Sin embargo, en este artículo nos interesa hablar del sector americano de la industria del cómic, ya que el escritor y dibujante estadounidense George Pérez, del que ya comentamos en su momento cuáles eran sus trabajos menos preferidos, también debía sentir cierta atracción por Julio César, puesto que trató de sacar a la luz historias de este personaje histórico desde su particular punto de vista, hasta en un total de tres ocasiones, aunque sin lograr que ninguna de ellas saliera adelante, tal y como se puede comprobar si se continúa con la lectura de este artículo hasta el final.

Primer intento

George Pérez, Julio César

En la década de los ochenta, la ya desaparecida editorial First Comics estaba consolidada como uno de los mejores sellos independientes, el cual, además de destacar por la publicación de cabeceras de personajes tan prestigiosos como Jon Sable, Nexus, Badger o Dreastar, en su última etapa decidió ampliar sus horizontes al adquirir los derechos de una línea denominada Classics Ilustrated, gracias a la alianza que tenía la compañía con el grupo conocido como Berkley Publishing. Debido a ello, se pudieron llevar a cabo nuevas adaptaciones literarias, con la ayuda de creadores de la talla de Mike Ploog, P. Craig Russell, Bill Sienkiewicz o Kyle Baker.

No obstante, con el cese de actividades de First Comics, que tuvo lugar en 1991, todas estas iniciativas, entre las que se incluye el especial sobre el Julio César de William Shakespeare que George Pérez iba a encargarse de realizar, se fueron al traste, de modo que nunca sabremos si hubiese resultado un éxito de ventas o no.

Segundo intento

George Pérez, Julio César

Sin embargo, que la primera vez no funcionara no quería decir que George Pérez no lo volviera a intentar, ya que, gracias a una compañía que se dio a conocer como Classics International Entertainment (CIE), se trató de reflotar la línea que ya hemos mencionado en el apartado anterior, con lo que cabía la posibilidad de rescatar la historia de Julio César que se había quedado en el tintero. Al frente de la citada empresa se encontraba el veterano Mike Gold, que había trabajado tanto para DC como para First Comics.

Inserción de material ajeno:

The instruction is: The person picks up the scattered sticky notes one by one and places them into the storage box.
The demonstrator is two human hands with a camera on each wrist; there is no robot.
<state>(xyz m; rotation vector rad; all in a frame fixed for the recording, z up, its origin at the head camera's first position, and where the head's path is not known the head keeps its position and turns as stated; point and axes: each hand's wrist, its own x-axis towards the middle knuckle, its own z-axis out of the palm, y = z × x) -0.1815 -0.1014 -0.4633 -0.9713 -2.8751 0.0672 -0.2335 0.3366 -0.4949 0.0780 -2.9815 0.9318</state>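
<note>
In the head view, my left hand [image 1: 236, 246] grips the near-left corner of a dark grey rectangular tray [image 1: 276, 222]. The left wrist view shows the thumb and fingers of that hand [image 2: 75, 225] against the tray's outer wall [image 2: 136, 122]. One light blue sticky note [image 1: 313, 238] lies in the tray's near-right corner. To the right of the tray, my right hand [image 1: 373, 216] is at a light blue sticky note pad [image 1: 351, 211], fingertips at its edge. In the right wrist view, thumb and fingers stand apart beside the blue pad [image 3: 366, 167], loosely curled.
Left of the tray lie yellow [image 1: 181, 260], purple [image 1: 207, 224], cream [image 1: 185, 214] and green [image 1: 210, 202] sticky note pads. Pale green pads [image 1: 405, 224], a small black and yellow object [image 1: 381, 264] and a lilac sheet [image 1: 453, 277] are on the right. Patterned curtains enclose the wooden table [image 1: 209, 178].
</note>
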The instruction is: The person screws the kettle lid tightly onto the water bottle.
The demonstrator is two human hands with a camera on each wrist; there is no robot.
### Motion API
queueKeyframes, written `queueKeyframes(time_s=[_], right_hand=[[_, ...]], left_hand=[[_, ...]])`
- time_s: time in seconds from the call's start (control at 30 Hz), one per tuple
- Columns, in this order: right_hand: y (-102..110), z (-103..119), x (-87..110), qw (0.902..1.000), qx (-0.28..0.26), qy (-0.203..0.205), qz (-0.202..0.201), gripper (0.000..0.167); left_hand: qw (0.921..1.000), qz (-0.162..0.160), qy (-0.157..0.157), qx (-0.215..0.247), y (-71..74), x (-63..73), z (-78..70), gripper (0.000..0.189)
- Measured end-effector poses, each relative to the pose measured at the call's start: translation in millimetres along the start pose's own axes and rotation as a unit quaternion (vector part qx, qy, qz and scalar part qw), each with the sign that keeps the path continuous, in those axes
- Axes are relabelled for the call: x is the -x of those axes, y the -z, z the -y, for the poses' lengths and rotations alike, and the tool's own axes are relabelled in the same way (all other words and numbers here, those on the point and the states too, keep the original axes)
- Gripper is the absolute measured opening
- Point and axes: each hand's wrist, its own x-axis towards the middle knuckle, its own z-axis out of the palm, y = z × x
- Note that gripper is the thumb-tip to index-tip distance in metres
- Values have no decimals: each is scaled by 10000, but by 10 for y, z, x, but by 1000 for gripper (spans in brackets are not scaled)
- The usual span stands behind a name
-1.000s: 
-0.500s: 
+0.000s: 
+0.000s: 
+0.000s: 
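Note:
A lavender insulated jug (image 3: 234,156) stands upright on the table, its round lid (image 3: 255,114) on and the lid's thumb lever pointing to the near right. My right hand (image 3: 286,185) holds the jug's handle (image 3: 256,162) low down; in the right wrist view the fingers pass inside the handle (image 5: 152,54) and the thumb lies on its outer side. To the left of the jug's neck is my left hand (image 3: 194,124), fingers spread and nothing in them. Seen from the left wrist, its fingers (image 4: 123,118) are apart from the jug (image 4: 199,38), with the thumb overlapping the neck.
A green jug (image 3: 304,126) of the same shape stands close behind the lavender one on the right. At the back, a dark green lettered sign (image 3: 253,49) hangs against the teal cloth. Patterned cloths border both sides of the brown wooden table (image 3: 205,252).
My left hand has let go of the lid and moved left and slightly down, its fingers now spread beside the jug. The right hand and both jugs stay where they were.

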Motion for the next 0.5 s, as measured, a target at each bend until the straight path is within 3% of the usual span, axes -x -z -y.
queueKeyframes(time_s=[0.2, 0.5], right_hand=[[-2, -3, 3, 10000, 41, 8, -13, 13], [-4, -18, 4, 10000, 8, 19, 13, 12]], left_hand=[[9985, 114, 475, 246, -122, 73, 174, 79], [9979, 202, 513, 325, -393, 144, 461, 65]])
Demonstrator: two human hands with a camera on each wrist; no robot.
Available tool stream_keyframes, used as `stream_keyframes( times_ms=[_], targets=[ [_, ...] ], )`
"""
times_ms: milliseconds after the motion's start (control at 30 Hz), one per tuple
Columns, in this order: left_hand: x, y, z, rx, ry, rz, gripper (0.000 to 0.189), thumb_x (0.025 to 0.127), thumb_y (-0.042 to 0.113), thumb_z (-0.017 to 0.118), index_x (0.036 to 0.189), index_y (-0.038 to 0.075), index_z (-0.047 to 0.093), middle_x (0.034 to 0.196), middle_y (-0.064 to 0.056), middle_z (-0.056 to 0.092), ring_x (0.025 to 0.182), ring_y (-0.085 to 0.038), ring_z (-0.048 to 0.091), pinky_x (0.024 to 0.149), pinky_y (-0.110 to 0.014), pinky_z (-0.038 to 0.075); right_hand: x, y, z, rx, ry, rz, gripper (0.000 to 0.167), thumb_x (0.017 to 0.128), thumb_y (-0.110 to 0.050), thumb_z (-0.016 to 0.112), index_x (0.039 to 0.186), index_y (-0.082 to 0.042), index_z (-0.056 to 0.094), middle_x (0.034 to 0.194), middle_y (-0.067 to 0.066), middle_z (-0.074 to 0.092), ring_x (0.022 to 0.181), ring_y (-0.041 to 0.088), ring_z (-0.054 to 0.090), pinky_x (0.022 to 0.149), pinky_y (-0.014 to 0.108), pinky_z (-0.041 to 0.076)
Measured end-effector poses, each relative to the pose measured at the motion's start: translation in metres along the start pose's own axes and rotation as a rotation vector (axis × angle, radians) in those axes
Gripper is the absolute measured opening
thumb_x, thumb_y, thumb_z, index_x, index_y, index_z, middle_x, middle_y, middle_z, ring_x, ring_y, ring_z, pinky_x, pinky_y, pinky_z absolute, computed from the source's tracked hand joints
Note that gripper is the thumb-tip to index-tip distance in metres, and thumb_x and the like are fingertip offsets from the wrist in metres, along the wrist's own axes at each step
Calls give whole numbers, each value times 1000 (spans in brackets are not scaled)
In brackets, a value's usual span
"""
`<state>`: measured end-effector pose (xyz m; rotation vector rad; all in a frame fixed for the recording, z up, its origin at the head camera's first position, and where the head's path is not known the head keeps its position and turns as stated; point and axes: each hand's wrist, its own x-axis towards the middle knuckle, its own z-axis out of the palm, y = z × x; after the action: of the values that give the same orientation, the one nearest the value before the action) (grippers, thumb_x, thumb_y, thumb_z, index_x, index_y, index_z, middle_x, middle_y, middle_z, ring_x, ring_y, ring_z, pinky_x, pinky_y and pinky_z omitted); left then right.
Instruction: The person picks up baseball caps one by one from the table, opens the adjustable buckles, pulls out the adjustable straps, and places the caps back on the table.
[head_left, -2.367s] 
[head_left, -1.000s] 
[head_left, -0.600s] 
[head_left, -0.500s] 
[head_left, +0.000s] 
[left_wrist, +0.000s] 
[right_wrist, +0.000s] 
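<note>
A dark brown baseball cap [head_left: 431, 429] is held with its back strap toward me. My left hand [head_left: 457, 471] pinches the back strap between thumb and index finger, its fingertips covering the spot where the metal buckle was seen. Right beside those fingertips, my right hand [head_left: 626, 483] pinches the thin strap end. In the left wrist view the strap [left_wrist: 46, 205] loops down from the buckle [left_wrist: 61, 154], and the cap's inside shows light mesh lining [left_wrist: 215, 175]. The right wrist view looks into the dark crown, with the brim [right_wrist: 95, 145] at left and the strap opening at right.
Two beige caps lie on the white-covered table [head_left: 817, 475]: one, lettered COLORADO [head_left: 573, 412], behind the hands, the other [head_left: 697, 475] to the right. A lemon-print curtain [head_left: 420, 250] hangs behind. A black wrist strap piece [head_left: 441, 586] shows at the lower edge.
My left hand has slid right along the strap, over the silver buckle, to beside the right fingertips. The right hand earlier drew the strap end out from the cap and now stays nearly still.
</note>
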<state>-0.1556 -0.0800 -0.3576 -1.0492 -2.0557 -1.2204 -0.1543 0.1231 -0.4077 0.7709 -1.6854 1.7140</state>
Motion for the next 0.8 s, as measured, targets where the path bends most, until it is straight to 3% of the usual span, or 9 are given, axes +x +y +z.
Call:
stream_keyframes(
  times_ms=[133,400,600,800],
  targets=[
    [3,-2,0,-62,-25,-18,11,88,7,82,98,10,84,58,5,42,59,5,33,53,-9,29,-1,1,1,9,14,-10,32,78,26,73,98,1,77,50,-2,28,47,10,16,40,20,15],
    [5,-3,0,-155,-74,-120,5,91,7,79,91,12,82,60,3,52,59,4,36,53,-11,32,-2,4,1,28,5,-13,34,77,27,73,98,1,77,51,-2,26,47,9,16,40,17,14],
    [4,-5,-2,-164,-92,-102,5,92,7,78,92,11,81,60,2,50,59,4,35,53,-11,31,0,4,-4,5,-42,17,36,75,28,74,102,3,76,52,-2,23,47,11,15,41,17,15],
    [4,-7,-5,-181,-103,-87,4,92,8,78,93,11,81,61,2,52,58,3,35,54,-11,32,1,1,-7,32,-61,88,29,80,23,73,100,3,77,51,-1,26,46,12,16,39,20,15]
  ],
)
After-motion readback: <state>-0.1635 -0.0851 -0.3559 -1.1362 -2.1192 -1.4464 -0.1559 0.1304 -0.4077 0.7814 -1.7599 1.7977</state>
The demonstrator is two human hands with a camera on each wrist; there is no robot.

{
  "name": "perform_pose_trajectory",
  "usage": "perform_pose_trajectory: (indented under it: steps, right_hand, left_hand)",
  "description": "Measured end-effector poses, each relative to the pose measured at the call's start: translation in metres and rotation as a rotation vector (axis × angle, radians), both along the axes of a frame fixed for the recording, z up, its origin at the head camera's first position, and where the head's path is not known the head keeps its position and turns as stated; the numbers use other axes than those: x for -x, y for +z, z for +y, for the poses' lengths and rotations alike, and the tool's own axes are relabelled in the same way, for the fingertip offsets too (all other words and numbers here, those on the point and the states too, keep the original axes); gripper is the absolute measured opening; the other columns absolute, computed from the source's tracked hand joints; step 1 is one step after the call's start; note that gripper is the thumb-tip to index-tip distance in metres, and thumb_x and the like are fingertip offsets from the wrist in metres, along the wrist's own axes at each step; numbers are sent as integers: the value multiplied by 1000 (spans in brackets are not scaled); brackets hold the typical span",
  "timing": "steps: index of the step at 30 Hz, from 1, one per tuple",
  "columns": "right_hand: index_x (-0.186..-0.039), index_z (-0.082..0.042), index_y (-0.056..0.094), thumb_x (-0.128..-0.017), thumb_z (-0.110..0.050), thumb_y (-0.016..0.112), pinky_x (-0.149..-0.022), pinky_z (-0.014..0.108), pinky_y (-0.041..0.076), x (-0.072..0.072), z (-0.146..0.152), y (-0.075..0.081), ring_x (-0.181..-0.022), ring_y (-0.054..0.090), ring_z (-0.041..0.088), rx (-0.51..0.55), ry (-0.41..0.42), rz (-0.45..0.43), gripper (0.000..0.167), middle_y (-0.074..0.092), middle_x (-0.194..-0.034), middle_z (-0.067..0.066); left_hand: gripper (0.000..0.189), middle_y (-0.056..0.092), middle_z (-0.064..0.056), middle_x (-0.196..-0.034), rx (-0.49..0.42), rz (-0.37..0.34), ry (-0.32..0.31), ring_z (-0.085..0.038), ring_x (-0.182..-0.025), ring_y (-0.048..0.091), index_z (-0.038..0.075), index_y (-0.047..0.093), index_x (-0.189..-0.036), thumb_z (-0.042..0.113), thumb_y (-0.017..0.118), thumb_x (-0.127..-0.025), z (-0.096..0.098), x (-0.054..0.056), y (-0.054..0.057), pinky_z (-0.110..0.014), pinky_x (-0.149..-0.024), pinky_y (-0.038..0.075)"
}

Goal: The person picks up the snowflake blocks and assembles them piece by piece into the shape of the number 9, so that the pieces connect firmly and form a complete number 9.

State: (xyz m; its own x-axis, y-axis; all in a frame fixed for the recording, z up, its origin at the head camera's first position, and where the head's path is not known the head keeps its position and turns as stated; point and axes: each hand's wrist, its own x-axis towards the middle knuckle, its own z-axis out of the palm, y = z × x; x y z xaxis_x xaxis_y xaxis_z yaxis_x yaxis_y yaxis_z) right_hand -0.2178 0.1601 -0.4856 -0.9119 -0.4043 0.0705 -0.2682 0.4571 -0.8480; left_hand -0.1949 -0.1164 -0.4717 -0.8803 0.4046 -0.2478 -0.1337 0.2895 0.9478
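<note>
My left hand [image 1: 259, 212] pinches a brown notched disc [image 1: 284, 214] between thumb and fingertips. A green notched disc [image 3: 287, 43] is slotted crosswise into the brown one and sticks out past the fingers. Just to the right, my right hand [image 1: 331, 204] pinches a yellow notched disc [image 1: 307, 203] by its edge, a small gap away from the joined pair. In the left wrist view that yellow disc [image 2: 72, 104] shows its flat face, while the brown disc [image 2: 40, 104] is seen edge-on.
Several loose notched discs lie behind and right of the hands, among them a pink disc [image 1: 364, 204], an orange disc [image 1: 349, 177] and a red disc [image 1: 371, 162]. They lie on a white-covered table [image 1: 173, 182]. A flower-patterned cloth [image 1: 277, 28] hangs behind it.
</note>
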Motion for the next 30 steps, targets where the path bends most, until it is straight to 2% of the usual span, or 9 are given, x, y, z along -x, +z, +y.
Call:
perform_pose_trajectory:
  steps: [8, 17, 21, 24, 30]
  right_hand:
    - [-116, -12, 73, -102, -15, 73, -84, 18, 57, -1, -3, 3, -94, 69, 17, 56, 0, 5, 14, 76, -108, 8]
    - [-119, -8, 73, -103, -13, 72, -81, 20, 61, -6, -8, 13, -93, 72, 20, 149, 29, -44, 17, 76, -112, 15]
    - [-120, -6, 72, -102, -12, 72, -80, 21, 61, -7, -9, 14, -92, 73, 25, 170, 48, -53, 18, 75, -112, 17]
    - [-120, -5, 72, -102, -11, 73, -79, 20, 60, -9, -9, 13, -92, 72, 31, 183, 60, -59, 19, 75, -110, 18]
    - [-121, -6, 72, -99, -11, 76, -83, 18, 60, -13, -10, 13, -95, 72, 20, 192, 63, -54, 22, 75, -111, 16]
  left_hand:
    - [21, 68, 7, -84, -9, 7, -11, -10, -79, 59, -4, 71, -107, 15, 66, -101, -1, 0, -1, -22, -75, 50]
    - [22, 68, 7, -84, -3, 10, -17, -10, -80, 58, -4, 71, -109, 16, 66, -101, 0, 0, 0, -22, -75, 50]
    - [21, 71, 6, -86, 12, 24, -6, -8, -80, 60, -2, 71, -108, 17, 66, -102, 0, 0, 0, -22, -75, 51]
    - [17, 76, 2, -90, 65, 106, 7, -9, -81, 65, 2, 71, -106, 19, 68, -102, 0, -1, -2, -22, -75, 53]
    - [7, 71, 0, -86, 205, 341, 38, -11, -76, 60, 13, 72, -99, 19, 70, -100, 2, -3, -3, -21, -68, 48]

Con los datos proporcionados en el párrafo anterior era evidente pensar que todo sería tan prometedor como parecía, ya que, aparte de contar con George Pérez, también se esperaba que autores de la talla de Curt Swan, Dan Splege o Gray Morrow se sumaran a la iniciativa. Sin embargo, mientras se perfilaban los nuevos títulos de la línea, todo acabó por malograrse y cada uno de los proyectos planeados, incluido el de Julio César, tuvieron que ser cancelados.

Tercer intento

George Pérez, Julio César

No se puede decir que George Pérez fuese alguien que abandona cuando se presentan dificultades, ya que aún intentó adaptar a Julio César una última vez, aunque en esta ocasión decidió dejar de lado la visión de William Shakespeare y tirar por el terreno de la ciencia ficción, lo que convertía al emperador romano en una especie de viajero del espacio que, a lo largo de sus travesías, interactuaba con todo tipo de alienígenas, los cuales, cabe suponer que no tendrían las mejores intenciones.

Por muy curiosa que pueda resultar la premisa, a la par que arriesgada, lo cierto es que George Pérez tenía una agenda muy apretada, por lo que el proyecto fue quedando aparcado hasta el punto de que llegó a perder interés en él, aunque se sabe que, al menos, llegó a acabar dos láminas, por lo que parece que esta fue la vez que llegó más lejos. La conclusión que puede sacarse de esto es que parece que el estadounidense nunca estuvo destinado a adaptar a Julio César al cómic, por lo que habrá que conformarse con otras versiones como las de Astérix y Obélix que mencionábamos al principio del artículo.